Data records -
+ + + + +

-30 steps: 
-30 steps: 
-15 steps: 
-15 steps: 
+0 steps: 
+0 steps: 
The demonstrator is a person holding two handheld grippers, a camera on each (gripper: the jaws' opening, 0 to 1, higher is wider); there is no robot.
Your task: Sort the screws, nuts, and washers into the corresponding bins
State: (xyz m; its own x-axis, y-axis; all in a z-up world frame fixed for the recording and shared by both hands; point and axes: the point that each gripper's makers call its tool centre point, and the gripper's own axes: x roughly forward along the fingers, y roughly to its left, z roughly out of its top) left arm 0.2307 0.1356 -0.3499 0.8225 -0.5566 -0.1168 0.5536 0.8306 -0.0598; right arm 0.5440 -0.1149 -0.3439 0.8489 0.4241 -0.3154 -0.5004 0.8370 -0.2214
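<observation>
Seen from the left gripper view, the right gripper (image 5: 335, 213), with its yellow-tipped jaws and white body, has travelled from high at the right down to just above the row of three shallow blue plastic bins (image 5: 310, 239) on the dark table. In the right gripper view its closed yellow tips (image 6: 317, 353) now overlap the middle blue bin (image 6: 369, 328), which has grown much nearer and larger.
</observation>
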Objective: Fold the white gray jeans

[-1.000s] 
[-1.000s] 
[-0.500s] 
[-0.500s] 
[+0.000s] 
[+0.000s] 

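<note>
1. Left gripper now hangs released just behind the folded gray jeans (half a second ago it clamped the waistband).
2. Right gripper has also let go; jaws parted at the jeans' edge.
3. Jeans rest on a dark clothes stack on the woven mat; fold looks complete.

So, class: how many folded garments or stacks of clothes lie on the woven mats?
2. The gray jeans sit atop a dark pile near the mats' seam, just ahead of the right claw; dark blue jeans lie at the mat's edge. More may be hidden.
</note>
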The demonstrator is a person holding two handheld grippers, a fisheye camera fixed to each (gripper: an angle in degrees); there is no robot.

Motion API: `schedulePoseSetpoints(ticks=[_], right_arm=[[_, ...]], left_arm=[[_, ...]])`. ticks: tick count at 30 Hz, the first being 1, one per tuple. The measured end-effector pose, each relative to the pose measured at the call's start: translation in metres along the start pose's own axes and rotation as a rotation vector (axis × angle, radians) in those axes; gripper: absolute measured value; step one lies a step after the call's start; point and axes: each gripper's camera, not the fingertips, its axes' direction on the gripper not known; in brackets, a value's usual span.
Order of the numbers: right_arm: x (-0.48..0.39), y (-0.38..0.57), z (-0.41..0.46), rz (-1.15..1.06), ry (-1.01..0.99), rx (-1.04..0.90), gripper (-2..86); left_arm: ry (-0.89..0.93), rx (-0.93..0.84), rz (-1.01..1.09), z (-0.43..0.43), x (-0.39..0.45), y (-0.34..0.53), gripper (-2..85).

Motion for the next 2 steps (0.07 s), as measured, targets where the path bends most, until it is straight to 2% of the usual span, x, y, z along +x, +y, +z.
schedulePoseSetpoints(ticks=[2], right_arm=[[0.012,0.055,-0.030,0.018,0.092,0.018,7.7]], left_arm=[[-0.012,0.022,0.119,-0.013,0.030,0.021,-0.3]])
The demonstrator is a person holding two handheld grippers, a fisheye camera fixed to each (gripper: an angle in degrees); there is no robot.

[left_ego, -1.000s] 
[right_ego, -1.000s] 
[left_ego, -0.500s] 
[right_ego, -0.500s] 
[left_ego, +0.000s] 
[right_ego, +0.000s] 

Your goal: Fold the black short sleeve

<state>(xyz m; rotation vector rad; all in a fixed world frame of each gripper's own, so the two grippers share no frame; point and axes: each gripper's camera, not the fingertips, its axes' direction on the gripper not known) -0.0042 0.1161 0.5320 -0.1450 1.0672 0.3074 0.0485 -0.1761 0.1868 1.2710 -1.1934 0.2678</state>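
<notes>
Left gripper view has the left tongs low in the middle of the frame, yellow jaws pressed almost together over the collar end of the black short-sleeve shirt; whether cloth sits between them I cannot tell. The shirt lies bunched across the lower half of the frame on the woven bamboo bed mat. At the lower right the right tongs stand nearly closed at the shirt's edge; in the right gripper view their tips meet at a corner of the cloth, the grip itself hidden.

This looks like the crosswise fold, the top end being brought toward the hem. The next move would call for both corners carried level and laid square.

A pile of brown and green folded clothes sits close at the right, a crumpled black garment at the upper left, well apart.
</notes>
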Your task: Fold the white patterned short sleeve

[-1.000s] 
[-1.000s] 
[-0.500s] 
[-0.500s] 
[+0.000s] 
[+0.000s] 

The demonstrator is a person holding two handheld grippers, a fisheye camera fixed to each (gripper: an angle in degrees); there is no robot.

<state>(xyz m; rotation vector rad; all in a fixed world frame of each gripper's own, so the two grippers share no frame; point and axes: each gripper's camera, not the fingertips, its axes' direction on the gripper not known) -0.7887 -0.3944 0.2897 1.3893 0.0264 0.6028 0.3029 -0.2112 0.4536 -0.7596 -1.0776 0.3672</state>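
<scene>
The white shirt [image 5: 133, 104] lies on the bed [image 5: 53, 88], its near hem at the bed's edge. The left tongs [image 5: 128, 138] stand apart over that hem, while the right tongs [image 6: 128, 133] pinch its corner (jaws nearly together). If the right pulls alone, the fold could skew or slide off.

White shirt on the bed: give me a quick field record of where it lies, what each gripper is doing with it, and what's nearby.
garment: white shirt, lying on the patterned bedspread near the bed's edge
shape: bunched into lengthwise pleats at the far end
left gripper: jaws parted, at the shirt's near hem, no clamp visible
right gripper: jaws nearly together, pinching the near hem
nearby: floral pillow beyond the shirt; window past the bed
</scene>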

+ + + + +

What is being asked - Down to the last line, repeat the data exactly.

Response to this task -
-30 steps: 
-30 steps: 
-15 steps: 
-15 steps: 
+0 steps: 
+0 steps: 
The demonstrator is a person holding two handheld grippers, a camera on each (gripper: the jaws' opening, 0 to 1, higher is wider); there is no robot.
Your task: Sort the screws, nuts, and washers into the corresponding bins
State: (xyz m; its own x-axis, y-axis; all in a z-up world frame fixed for the recording and shared by both hands; point and axes: the point that each gripper's makers call its tool centre point, and the gripper's own axes: x roughly forward along the fingers, y roughly to its left, z roughly out of its top) left arm 0.2307 0.1356 -0.3499 0.8225 -0.5566 -0.1168 0.5536 0.8306 -0.0598; right arm 0.5440 -0.1149 -0.3439 0.8489 0.4241 -0.3154 -0.5004 0.8370 -0.2214
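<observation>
Seen from the left gripper view, the right gripper (image 5: 335, 213), with its yellow-tipped jaws and white body, has travelled from high at the right down to just above the row of three shallow blue plastic bins (image 5: 310, 239) on the dark table. In the right gripper view its closed yellow tips (image 6: 317, 353) now overlap the middle blue bin (image 6: 369, 328), which has grown much nearer and larger.
</observation>
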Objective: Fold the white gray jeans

[-1.000s] 
[-1.000s] 
[-0.500s] 
[-0.500s] 
[+0.000s] 
[+0.000s] 

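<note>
1. Left gripper now hangs released just behind the folded gray jeans (half a second ago it clamped the waistband).
2. Right gripper has also let go; jaws parted at the jeans' edge.
3. Jeans rest on a dark clothes stack on the woven mat; fold looks complete.

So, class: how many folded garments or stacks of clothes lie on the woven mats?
2. The gray jeans sit atop a dark pile near the mats' seam, just ahead of the right claw; dark blue jeans lie at the mat's edge. More may be hidden.
</note>
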The demonstrator is a person holding two handheld grippers, a fisheye camera fixed to each (gripper: an angle in degrees); there is no robot.

Motion API: `schedulePoseSetpoints(ticks=[_], right_arm=[[_, ...]], left_arm=[[_, ...]])`. ticks: tick count at 30 Hz, the first being 1, one per tuple. The measured end-effector pose, each relative to the pose measured at the call's start: translation in metres along the start pose's own axes and rotation as a rotation vector (axis × angle, radians) in those axes; gripper: absolute measured value; step one lies a step after the call's start; point and axes: each gripper's camera, not the fingertips, its axes' direction on the gripper not known; in brackets, a value's usual span.
Order of the numbers: right_arm: x (-0.48..0.39), y (-0.38..0.57), z (-0.41..0.46), rz (-1.15..1.06), ry (-1.01..0.99), rx (-1.04..0.90), gripper (-2..86); left_arm: ry (-0.89..0.93), rx (-0.93..0.84), rz (-1.01..1.09), z (-0.43..0.43), x (-0.39..0.45), y (-0.34..0.53), gripper (-2..85).

Motion for the next 2 steps (0.07 s), as measured, targets where the path bends most, until it is straight to 2% of the usual span, x, y, z along +x, +y, +z.
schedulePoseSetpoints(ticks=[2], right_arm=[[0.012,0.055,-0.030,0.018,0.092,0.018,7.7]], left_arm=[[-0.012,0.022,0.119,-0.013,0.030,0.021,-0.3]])
The demonstrator is a person holding two handheld grippers, a fisheye camera fixed to each (gripper: an angle in degrees); there is no robot.

[left_ego, -1.000s] 
[right_ego, -1.000s] 
[left_ego, -0.500s] 
[right_ego, -0.500s] 
[left_ego, +0.000s] 
[right_ego, +0.000s] 

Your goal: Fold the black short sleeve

<state>(xyz m; rotation vector rad; all in a fixed world frame of each gripper's own, so the two grippers share no frame; point and axes: each gripper's camera, not the fingertips, its axes' direction on the gripper not known) -0.0042 0.1161 0.5320 -0.1450 1.0672 0.3074 0.0485 -0.1761 0.1868 1.2710 -1.1934 0.2678</state>
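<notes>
Left gripper view has the left tongs low in the middle of the frame, yellow jaws pressed almost together over the collar end of the black short-sleeve shirt; whether cloth sits between them I cannot tell. The shirt lies bunched across the lower half of the frame on the woven bamboo bed mat. At the lower right the right tongs stand nearly closed at the shirt's edge; in the right gripper view their tips meet at a corner of the cloth, the grip itself hidden.

This looks like the crosswise fold, the top end being brought toward the hem. The next move would call for both corners carried level and laid square.

A pile of brown and green folded clothes sits close at the right, a crumpled black garment at the upper left, well apart.
</notes>
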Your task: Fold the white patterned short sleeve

[-1.000s] 
[-1.000s] 
[-0.500s] 
[-0.500s] 
[+0.000s] 
[+0.000s] 

The demonstrator is a person holding two handheld grippers, a fisheye camera fixed to each (gripper: an angle in degrees); there is no robot.

<state>(xyz m; rotation vector rad; all in a fixed world frame of each gripper's own, so the two grippers share no frame; point and axes: each gripper's camera, not the fingertips, its axes' direction on the gripper not known) -0.7887 -0.3944 0.2897 1.3893 0.0264 0.6028 0.3029 -0.2112 0.4536 -0.7596 -1.0776 0.3672</state>
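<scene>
The white shirt [image 5: 133, 104] lies on the bed [image 5: 53, 88], its near hem at the bed's edge. The left tongs [image 5: 128, 138] stand apart over that hem, while the right tongs [image 6: 128, 133] pinch its corner (jaws nearly together). If the right pulls alone, the fold could skew or slide off.

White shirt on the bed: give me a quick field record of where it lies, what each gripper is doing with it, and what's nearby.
garment: white shirt, lying on the patterned bedspread near the bed's edge
shape: bunched into lengthwise pleats at the far end
left gripper: jaws parted, at the shirt's near hem, no clamp visible
right gripper: jaws nearly together, pinching the near hem
nearby: floral pillow beyond the shirt; window past the bed
</scene>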

The exercise has been completed.